You're probably wondering where you missed the part about America having a national language. And that, by implication, if you don't speak it, you're not really one of us.

Just a hunch, but the measure appears aimed at Spanish-speaking residents -- legal or not -- who don't bother to learn English but who still avail themselves of bilingual services. Those services aren't targeted for extinction, but if that isn't the ultimate plan, it makes you wonder why the measure was introduced in the first place. That is, the government can't force people to learn English, so what's the point of declaring it the national language unless there's another shoe to be dropped?

The prevailing sentiment is that such a declaration would unify the nation and provide a common foundation. Groovy.
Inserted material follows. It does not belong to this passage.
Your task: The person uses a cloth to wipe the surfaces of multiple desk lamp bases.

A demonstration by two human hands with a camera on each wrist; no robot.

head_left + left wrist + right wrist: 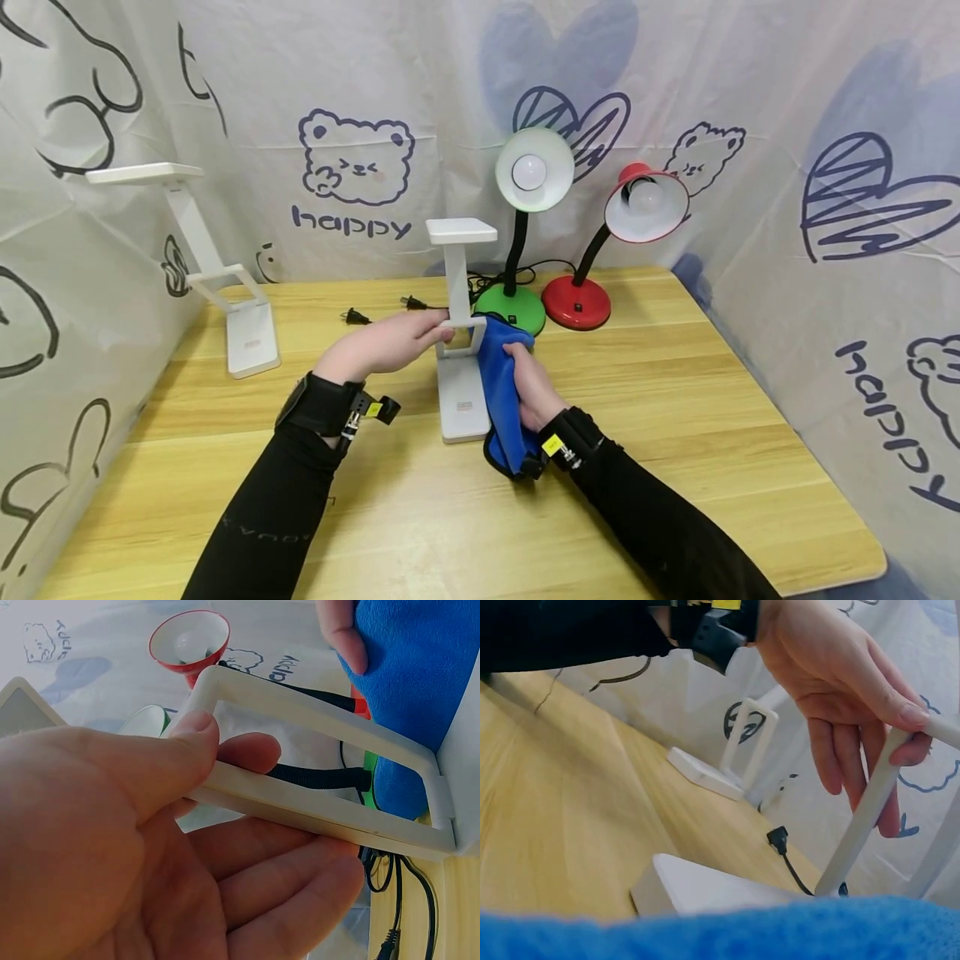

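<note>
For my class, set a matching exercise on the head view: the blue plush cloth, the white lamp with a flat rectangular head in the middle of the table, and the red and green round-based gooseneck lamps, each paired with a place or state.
Things
1. Blue plush cloth
2. White flat-headed middle lamp
3. Red round-based gooseneck lamp
4. Green round-based gooseneck lamp

Place or state
A. Furthest right of the lamps
B. Frame pinched by the left hand
C. Next lamp to the left of the furthest-right one
D. Held in the right hand

Pairs: 1-D, 2-B, 3-A, 4-C
</note>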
It's hard to argue against the value of everyone knowing English, but mastering it traditionally has been left to individuals, not the government.

So, my non-English-speaking gay Californian, you're front and center on lots of people's minds. I have a funny feeling you already knew that.

Perhaps you're troubled that two ham-handed solutions are on the table, both trying to fix problems created solely by people's intolerance of your very presence among them.

Maybe that's why both "solutions" do nothing except point out how fractured the society is. Both only point out some raw nerve endings in America; neither heals them.

If I were you, I'd be offended by both sets of legislators: those in California trying to help me and those in Washington trying to marginalize me.

One group telling you that you belong because the "gay" part is somehow connected to other people's achievements. Another group telling you that you may not belong because you don't speak a language that is not constitutionally mandated.

Confusing, isn't it? You're probably thinking you just want to be left alone.

Must make you wonder if some of your legislators have a little too much time on their hands, doesn't it?